Classification Overview
In Biology, classification is the way to organize living things based on evolutionary relationships. Traditionally, we organize species into the standard hierarchy of kingdom, phylum, class, order, family and genus.
An overview of Biology classification systems.
Cladistics
Cladistics is the method of classifying organisms into groups called clades. Clades consist of an ancestor organism and all of it's decedents and one branch is the tree of life. Cladograms are diagrams that show relationships within a clade.
This video shows you how to construct a cladogram from a group of organisms using shared characteristics. It also discusses the process of parsimony in cladogram construction. It then explains how modern cladograms are constructed and walks through a cladogram of primates.



Phylogenetic Tree
A phylogenetic tree is a branching diagram that shows evolutionary relationships. These trees, often compared to family trees, are constructed using a variety of evidence generally using DNA. In phylogenetic trees, sometimes the lengths of the branches represent time since a group split from each other.
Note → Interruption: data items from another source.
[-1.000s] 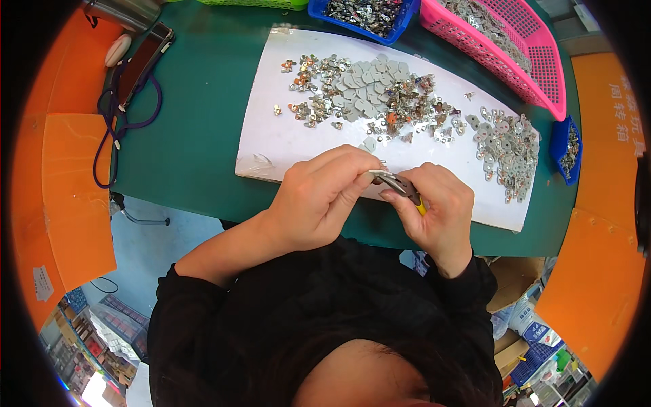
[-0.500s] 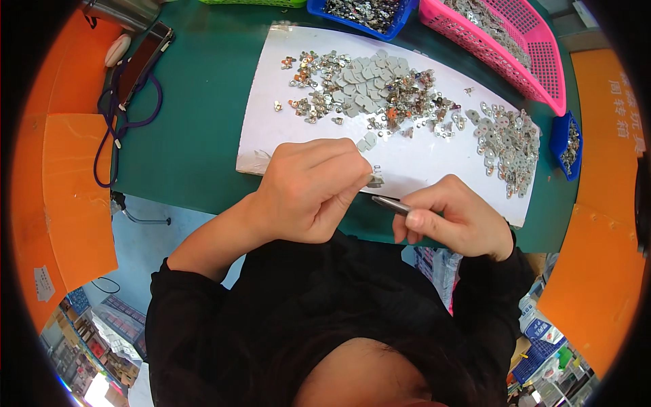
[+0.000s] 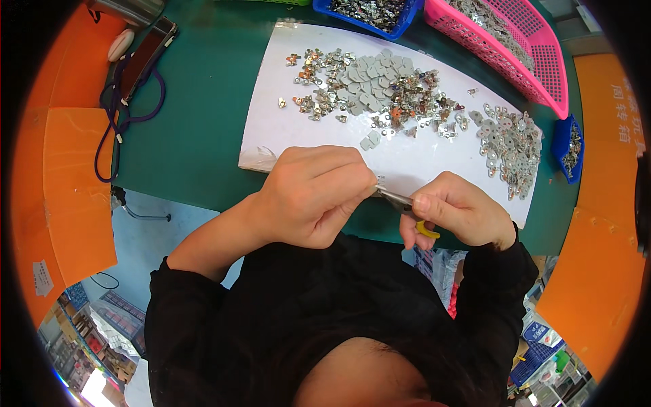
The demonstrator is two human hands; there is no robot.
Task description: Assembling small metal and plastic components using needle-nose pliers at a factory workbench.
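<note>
My left hand is closed in a pinch at the near edge of a white board. Between its fingertips is a small grey piece, almost hidden by the fingers and the tool. My right hand grips pliers with a yellow handle, their jaws touching the piece at my left fingertips. Beyond the hands, a heap of flat grey plates lies beside small metal clips. Two or so loose grey plates rest nearer me. Rounded metal tabs are spread at the board's right.
At the back stand a blue bin of small metal parts and a pink basket. A smaller blue tray sits at the right edge. On the left lie a phone-like dark object and a cord. Orange panels flank the green table.
The pliers have moved left and up, from just short of my left fingertips to contact with the piece there. Their yellow handle now shows. My left hand has hardly moved.
</note>
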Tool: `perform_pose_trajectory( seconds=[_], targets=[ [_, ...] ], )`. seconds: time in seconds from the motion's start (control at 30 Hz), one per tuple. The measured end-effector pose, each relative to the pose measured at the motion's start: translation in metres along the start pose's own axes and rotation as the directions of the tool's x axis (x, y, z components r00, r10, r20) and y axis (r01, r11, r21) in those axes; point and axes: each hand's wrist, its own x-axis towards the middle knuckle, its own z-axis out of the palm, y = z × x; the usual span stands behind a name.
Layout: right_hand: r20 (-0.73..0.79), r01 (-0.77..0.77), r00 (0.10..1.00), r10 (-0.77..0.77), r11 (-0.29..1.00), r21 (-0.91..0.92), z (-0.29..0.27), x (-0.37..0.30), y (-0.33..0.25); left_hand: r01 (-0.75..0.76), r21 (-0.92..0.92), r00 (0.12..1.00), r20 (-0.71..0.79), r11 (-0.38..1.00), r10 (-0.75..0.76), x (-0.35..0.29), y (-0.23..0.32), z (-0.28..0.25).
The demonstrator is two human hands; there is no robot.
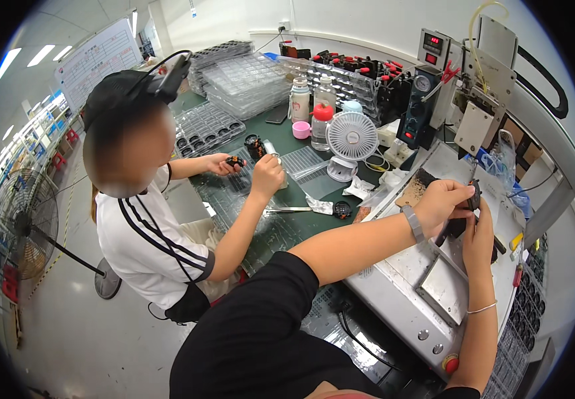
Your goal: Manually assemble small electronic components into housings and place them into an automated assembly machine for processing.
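Note:
Both of my hands are together under the head of a bench machine (477, 126). My left hand (437, 207), with a grey band on its wrist, pinches at a small dark part (475, 195). From the other side, my right hand (479, 243) has its fingers closed on the same part; a thin bracelet circles that wrist. The part's exact kind cannot be made out, since fingers cover much of it. Just below the hands a black fixture (457, 227) shows on the machine's pale bed (394, 266), beside a metal block (444, 290).
A co-worker (147, 226) sits at left, holding a small black part. On the green bench (261, 229) are a white fan (352, 143), bottles (299, 100), tweezers (288, 210) and stacked clear trays (244, 80). A red stop button (451, 365) is on the machine's front.

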Motion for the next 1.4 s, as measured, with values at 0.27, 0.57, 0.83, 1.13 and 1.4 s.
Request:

Explanation of the Phylogenetic Tree.
This video discusses the specifics of phylogenetics. The evolutionary relationships of organisms are discovered through both morphological and molecular data. A specific type of phylogenetic tree, the cladogram, is also covered.
Plant Kingdom
Like the Animal Kingdom, the Plant Kingdom is also a major part of the Linnaean system of classification that includes organisms like trees, bushes and grasses. The plants in this kingdom can be called autotrophs because they perform photosynthesis to provide food for themselves. These organisms also provide oxygen for humans and animals to survive.

Description of the plant kingdom.
Tis video surveys the Kingdom Plantae. It begins with a brief description of the phylogeny of land plants. It then describes the defining characteristics of plants, including cell walls, embryophytes, alternation of generation and photosynthesis. It briefly describes the sporophyte and the gametophyte. It finishes with brief discussion of plant evolution and includes major divisions, like bryophytes, ferns, gymnosperms, and angiosperms.